Apesar de relatos de camponeses e indígenas sobre doenças e consequências causadas pelo cerco das fazendas de soja, desfechos na Justiça são raros para situações como essa. Pesquisas para identificar a presença de agrotóxicos nos rios são caras e, por mais que os indígenas da terra Urubu Branco relatem o desenvolvimento de doenças, não foi feita uma investigação científica para verificar as concentrações de venenos nas águas ou peixes consumidos. O mesmo não ocorreu nas águas que chegam até as terras indígenas dos Xavante que também atravessam lavouras do agronegócio.

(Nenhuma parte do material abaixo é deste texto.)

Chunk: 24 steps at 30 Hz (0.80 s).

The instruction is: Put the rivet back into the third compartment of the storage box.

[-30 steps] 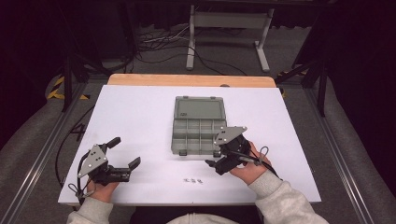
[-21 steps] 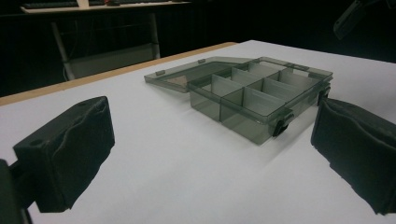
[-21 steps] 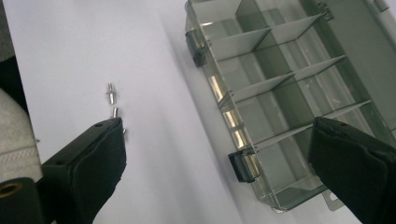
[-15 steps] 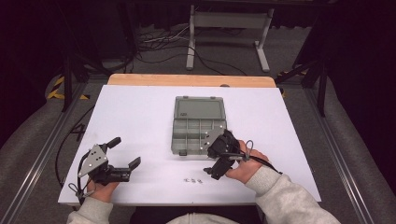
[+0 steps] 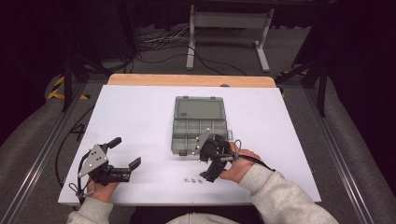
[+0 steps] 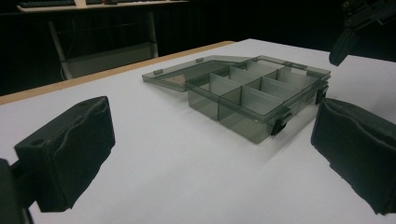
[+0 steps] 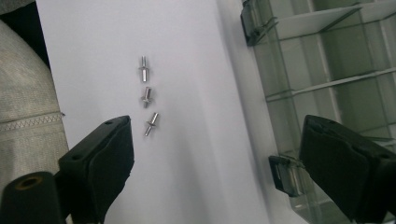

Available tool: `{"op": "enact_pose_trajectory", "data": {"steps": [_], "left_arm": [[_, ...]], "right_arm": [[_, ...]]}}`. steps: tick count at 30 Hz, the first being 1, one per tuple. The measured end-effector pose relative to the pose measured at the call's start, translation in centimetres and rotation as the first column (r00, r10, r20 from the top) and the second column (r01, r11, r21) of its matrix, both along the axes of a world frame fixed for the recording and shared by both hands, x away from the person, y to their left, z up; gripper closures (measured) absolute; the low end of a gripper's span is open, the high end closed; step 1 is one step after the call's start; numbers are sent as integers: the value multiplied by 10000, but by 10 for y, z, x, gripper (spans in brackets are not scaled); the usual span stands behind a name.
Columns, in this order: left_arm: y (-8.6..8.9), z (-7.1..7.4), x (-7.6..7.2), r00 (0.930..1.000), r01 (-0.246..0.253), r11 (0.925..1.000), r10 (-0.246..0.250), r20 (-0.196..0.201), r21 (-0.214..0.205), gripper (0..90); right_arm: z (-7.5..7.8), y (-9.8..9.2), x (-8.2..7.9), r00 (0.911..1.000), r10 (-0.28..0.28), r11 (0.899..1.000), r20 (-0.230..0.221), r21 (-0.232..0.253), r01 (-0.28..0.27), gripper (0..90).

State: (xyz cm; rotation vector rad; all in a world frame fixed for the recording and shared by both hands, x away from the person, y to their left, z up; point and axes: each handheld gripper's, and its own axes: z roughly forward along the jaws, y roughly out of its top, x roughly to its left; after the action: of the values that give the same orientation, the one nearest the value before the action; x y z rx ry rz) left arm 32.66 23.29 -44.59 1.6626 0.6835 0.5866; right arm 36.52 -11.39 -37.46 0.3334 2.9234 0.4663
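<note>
Counting things up on the white table (image 5: 140, 116): one smoky see-through organizer box (image 5: 196, 135), three little metal pins (image 7: 147, 98), and two handheld grippers, one in each of the person's hands.

That box sits around the middle of the table with its lid (image 5: 198, 108) flipped fully back, lying flat on the far side. Inside it's split by dividers into small compartments; from the left gripper view I can make out two rows of them, but I can't give an exact count. Two dark latches (image 6: 279, 126) show on its near front wall. Can't tell if anything's in the compartments, they look bare from here.

All three pins lie on the bare table just in front of the box, near the person's edge, close together in a short line, not touching each other as far as I can tell. In the high view they're just tiny specks (image 5: 192, 179).

Over on the right, the right gripper (image 5: 210, 161) hangs above the table right at the box's near edge, tilted downward, jaws spread wide with nothing between them; the pins lie near one jaw, the box's front wall by the other.

On the other side, the left gripper (image 5: 125, 154) sits low at the near left of the table, well away from the box, jaws also wide apart and holding nothing
</note>
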Motion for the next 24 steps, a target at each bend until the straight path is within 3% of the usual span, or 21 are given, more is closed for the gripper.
{"op": "enact_pose_trajectory", "data": {"steps": [24], "left_arm": [[0,1,0,10000,46,10000,-46,-50,6,2]], "right_arm": [[-44,21,-8,9928,768,9931,-924,-815,-844,205]]}}
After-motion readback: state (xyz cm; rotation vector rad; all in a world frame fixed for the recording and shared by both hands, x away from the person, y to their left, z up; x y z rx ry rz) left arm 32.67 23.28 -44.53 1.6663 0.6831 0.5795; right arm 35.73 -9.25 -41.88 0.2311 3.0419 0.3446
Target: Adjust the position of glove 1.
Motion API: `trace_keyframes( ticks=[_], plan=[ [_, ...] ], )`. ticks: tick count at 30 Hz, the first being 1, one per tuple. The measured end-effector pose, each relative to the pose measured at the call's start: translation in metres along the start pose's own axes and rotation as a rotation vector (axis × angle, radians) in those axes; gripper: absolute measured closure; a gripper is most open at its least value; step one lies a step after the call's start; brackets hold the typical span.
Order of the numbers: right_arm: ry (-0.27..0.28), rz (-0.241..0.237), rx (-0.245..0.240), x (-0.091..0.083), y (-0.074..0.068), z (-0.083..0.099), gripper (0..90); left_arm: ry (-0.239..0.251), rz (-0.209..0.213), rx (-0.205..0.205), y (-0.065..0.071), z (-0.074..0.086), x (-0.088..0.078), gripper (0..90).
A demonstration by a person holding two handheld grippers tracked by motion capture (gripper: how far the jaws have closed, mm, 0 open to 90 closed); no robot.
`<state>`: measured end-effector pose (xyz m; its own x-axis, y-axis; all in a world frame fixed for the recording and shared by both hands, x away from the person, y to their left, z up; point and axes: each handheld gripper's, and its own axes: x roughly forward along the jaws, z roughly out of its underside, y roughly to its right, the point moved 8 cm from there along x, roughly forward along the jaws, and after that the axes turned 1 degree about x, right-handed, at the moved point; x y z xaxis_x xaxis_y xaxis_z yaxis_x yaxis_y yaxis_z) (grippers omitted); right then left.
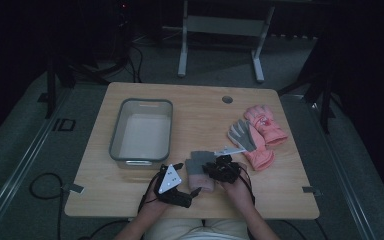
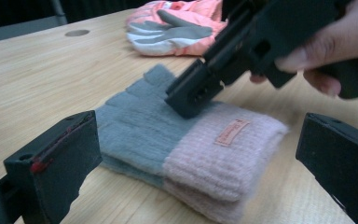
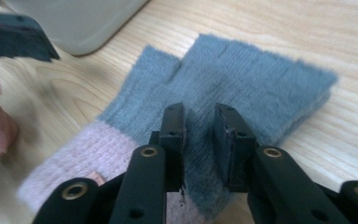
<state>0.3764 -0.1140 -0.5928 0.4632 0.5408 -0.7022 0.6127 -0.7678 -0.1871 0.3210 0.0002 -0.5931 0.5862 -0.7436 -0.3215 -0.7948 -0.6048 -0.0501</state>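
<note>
My right gripper (image 3: 199, 140) sits on the grey-pink gloves (image 1: 200, 170) near table's (image 1: 130, 200) front edge — jaws slightly apart, fabric between, no squeeze. Left gripper (image 2: 200, 154) wide open, w/ nothing held — next, prob. re-pinch, lift toward bin (image 1: 141, 160).

right gripper (image 3: 199, 122) jaws stand slightly apart over the grey-and-pink glove (image 3: 242, 79), tips on its grey knit; bin (image 3: 74, 18) beyond, upper left.

A: Right gripper (image 3: 199, 122) covers part of the grey-and-pink glove (image 3: 261, 84); fabric between its jaws lies in shadow.

B: Label (image 2: 232, 132) beyond the left gripper (image 2: 205, 154): text too blurred to read.
</note>
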Motion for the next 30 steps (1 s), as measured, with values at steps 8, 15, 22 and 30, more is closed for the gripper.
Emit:
trace_keyframes(
  ticks=[8,15,22,30],
  plan=[
    [0.042,0.039,-0.010,-0.025,0.019,-0.013,68.6,-0.021,-0.008,0.071,0.007,-0.014,-0.002,3.3],
    [0.056,0.061,-0.008,-0.034,0.039,-0.028,64.5,-0.149,0.072,0.095,0.019,-0.022,0.005,7.0],
    [0.023,0.033,0.033,-0.011,0.049,-0.029,56.6,-0.228,0.142,0.239,0.023,-0.011,0.016,11.8],
    [-0.055,0.013,0.077,0.020,0.056,-0.019,44.4,-0.340,0.148,0.304,0.021,0.007,0.028,19.7]
  ],
)
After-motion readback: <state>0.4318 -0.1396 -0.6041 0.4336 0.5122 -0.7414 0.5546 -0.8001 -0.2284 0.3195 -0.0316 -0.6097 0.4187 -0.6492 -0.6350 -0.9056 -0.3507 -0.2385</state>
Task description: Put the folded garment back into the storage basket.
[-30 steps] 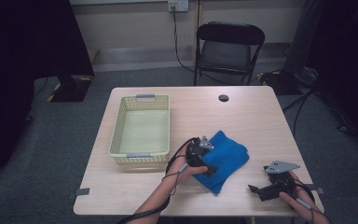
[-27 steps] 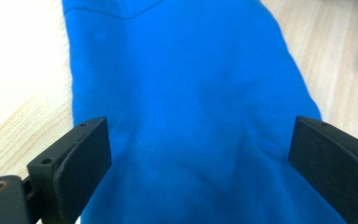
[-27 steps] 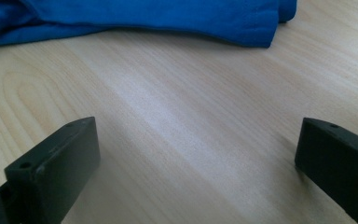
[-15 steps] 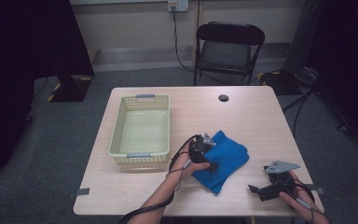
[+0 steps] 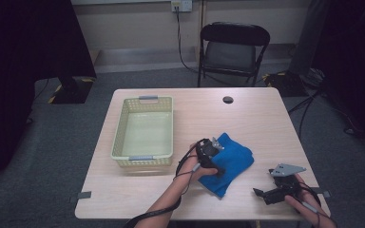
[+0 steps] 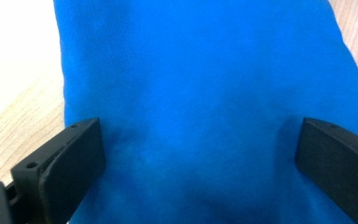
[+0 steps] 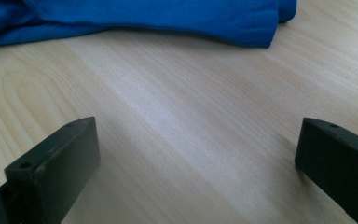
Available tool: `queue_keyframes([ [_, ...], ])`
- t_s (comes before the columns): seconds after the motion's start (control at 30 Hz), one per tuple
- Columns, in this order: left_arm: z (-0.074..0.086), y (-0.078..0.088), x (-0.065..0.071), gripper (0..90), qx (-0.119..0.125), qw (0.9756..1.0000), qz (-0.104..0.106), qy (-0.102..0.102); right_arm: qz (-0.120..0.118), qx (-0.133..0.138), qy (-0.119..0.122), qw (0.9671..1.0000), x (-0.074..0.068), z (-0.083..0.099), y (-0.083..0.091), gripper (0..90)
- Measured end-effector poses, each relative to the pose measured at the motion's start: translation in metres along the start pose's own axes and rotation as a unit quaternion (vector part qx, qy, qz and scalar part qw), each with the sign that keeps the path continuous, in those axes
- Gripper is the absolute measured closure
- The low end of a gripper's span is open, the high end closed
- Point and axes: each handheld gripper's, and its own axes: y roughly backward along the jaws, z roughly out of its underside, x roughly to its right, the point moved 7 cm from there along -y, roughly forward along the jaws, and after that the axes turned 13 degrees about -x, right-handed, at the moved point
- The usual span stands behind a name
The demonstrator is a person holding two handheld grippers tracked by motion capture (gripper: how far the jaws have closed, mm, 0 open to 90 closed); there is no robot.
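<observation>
A folded blue cloth [image 5: 235, 159] lies on the wooden table [image 5: 256, 123], right of centre. My left gripper [image 5: 216, 166] points down onto its near left part. Its jaws stand wide apart and have just been opening. In the left gripper view the left gripper [image 6: 200, 154] has the blue cloth [image 6: 205, 84] spread beneath and between the jaws, with no pad pressing on it. My right gripper [image 5: 262, 194] rests near the front right corner, aimed left at the cloth. In the right gripper view the right gripper [image 7: 198, 154] is open over bare wood, and the cloth's edge [image 7: 168, 16] lies ahead.
A pale yellow mesh basket [image 5: 119, 142] with grey handles stands empty at the table's left. A small black round disc [image 5: 227, 99] sits near the far edge. A black folding chair [image 5: 235, 47] stands behind the table. A cable trails from my left wrist.
The left hand has shifted slightly on the cloth. The right gripper has stayed in place.
</observation>
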Motion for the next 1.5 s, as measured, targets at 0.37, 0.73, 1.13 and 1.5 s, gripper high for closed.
queue_keyframes([
  [0.37,-0.002,0.011,0.004,36.6,-0.016,0.9998,0.006,0.008,0.0,0.0,0.0,1.0,0.0,0.0,0.0,0.0],
  [0.73,-0.004,0.014,0.009,69.2,-0.016,0.9982,0.043,0.038,0.0,0.0,0.0,1.0,0.0,0.0,0.0,0.0],
  [1.13,-0.006,0.034,0.005,76.6,0.044,0.9944,0.068,0.068,0.0,0.0,0.0,1.0,0.0,0.0,0.0,0.0],
  [1.5,-0.002,0.073,-0.001,76.8,0.066,0.9918,0.079,0.076,0.0,0.0,0.0,1.0,0.0,0.0,0.0,0.0],
])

Como muitos dos efeitos dos agrotóxicos no corpo humano levam anos para serem percebidos as comunidades rurais expostas aos produtos esperam pelo desconhecido. Algumas pesquisas feitas no estado analisam a relação entre exposição de agrotóxicos e desenvolvimentos de doenças. Um estudo feito na Universidade Federal do Mato Grosso encontrou uma correlação significativa entre utilização de agrotóxicos e índices de agravos à saúde. Outra pesquisa desenvolvida na mesma universidade analisou casos de má formação congênita em bebês nos municípios mais expostos aos agrotóxicos do estado.

As comunidades rurais e tradicionais que ocupam o Cerrado mato-grossense há anos se sentem cada vez mais alarmadas com a velocidade do avanço do agronegócio. Para a Tsitsina essa realidade é um pesadelo do qual ela ela espera poder acordar. E explica: “um estudo recente diz que nosso Bioma pode acabar se continuar com o desmatamento e com empreendimentos afetando as águas como tem sido. Meu sonho é que na verdade que não aconteça o que esse estudo diz que pode acontecer”.